The war in Iraq has definitely increased the number of radical Muslims believing in the inevitability of a clash of civilizations and the need to stand up and be counted for their religious fellowship. (See sidebar, “The Ripple Effect.”)Radical Islamists have started building the argument that the United States offers nothing by way of ethical ideas and has become arrogant as a result of its military dominance. This argument finds even greater resonance in the context of the Iraq war. What is new following the collapse of Iraq’s secular Arab nationalist regime is a process of cooperation and convergence between radical Islamists and secular nationalists in the Middle East. Traditionally, secular Arab nationalism viewed radical Islam, with its emphasis on pan-Islamism, as an ideological rival. But the Iraq war has muted that rivalry and, in the process, has accentuated the polarization between a Muslim “us” and a Western “them.”

Keep Your Eyes On
The recruiting of secular extremists into fundamental terror groups

What To Expect
A hard road for Muslim moderates who seek to promote democracy at home while cooperating with the United States

The convergence of secular and fundamentalist Muslim radicals could provide new sanctuaries to radical Islamists while creating operational links between ideologically opposed terrorist groups. It could also pave the way for admission of secular enemies of the United States into groups that operate through their network of mosques and seminaries. More secular recruits would enable radical Islamist networks to overcome their relative lack of knowledge of Western societies, strengthening their operational capabilities.

U.S. promises of building an Iraqi democracy and making a new beginning in the Middle East have not been taken seriously by an overwhelming majority in the Arab Islamic world. In polls in several Arab countries, a majority of respondents now say they are unlikely to change their view of the United States, even if it helps to create a Palestinian state alongside Israel. Few people in the Muslim world liked Saddam. But the Muslim world saw the war largely as an effort to occupy Iraq, not one to liberate it.

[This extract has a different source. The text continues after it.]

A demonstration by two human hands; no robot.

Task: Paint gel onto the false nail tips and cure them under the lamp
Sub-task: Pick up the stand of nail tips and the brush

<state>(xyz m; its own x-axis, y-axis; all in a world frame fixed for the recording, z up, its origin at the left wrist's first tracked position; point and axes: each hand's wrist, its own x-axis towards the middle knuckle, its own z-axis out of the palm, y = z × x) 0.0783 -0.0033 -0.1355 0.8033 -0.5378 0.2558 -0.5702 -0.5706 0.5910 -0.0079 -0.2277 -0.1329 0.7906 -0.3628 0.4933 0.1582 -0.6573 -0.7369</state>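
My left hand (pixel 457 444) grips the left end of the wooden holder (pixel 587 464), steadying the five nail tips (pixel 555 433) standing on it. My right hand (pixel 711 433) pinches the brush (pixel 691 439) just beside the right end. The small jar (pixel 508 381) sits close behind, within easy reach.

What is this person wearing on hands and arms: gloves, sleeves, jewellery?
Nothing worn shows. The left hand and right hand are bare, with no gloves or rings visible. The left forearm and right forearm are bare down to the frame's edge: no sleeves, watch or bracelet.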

Muslim disappointment and anger toward the U.S. government has been growing for some time, not least due to perceptions that the United States is one-sided in its supposedly mediating role in the Israeli-Palestinian conflict. The problem is getting worse. Televised images of blindfolded prisoners in chains on Guantánamo and post–September 11 violations of civil liberties of ordinary Muslims in the United States have contributed to Muslim anti-Americanism. Rightly or wrongly, many Muslims feel that the United States manipulated and falsified evidence and arguments to go to war against Iraq but would have deemed a Muslim state a dangerous rogue if it did the same thing. In Muslim eyes, it is as if Washington is stooping to the same level as its declared enemies.

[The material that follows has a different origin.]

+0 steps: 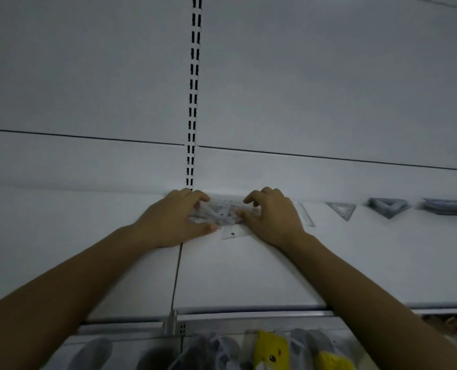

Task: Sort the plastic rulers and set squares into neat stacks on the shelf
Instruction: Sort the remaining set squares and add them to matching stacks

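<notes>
While two hands, left (172, 220) and right (271, 216), grip clear ruler pile (222, 213), two set-square stacks (389, 206) sit right.

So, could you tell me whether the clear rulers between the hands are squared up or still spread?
Still spread: the clear rulers lie fanned at differing angles between the left hand and right hand, one corner poking out toward the shelf front.

This looks like a shop aisle. A white metal shelf (248, 276) stands against white back panels (328, 89), split by a slotted upright (194, 102) of the kind retail racking uses. Along the shelf's back edge, toward its right end, lie set squares (342, 209) in stacks. Below the front edge hang packaged goods, one a yellow item (271, 351).
</notes>
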Demonstrator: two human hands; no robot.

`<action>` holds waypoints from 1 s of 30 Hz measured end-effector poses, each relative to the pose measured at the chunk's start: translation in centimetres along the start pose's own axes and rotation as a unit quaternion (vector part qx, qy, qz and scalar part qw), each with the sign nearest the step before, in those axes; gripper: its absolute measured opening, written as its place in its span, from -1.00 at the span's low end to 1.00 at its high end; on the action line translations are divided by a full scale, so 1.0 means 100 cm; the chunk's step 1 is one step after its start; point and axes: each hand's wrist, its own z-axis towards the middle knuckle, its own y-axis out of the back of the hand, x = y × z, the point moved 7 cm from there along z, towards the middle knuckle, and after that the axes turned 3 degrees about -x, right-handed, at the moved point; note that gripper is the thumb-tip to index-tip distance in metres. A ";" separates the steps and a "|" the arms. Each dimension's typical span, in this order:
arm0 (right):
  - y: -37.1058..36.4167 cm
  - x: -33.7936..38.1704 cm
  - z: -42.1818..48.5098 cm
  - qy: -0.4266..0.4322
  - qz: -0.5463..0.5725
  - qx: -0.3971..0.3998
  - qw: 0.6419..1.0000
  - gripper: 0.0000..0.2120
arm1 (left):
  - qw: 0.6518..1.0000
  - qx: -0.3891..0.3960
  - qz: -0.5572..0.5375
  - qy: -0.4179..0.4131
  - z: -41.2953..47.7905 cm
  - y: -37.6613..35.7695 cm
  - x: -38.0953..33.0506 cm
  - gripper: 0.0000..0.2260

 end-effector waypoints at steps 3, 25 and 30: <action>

None of these negative developments may be significant in the long run if Iraqi reconstruction works out according to plan, a workable deal materializes between the Israelis and the Palestinians, and no new wars are fought to root out radical Islamic terrorists. As optimists note, anti-Americanism has spiked and fallen before in the Muslim world. Some U.S. neoconservatives, in particular, insist that the Arab-Islamic world has never been receptive to Western idealism, but fears and respects force. If this assertion is true, the decisive military victory in Iraq will soon quash agitation in the Muslim Street.

But an empire built on force and without support or admiration of its subjects remains vulnerable to the kind of threat represented by terrorist movements. The American public has traditionally shown little appetite for empire or for protracted conflict. Moreover, Israel’s experience in the West Bank and Gaza, and Russia’s in Chechnya, disproves the theory that overwhelming force can temper the fervor of radical Muslims.

For obvious reasons, the United States wants to bolster popular Muslim moderates and marginalize radicals. And there is a long tradition of Muslim leaders looking up to the West. Mustafa Kemal Ataturk, the founder of modern Turkey, told a peasant who asked him what westernization meant: “It means being a better human being.” Pakistan’s founder, Muhammad Ali Jinnah, cited the Englishman’s sense of justice and fair play as the value that binds Muslims with Westerners and sought to emulate U.S. conduct toward Canada in his country’s foreign policy. Even the religiously conservative founder of Saudi Arabia, King Abdel Aziz, chose to ally himself with the United States because he found God-fearing Americans better than godless communists.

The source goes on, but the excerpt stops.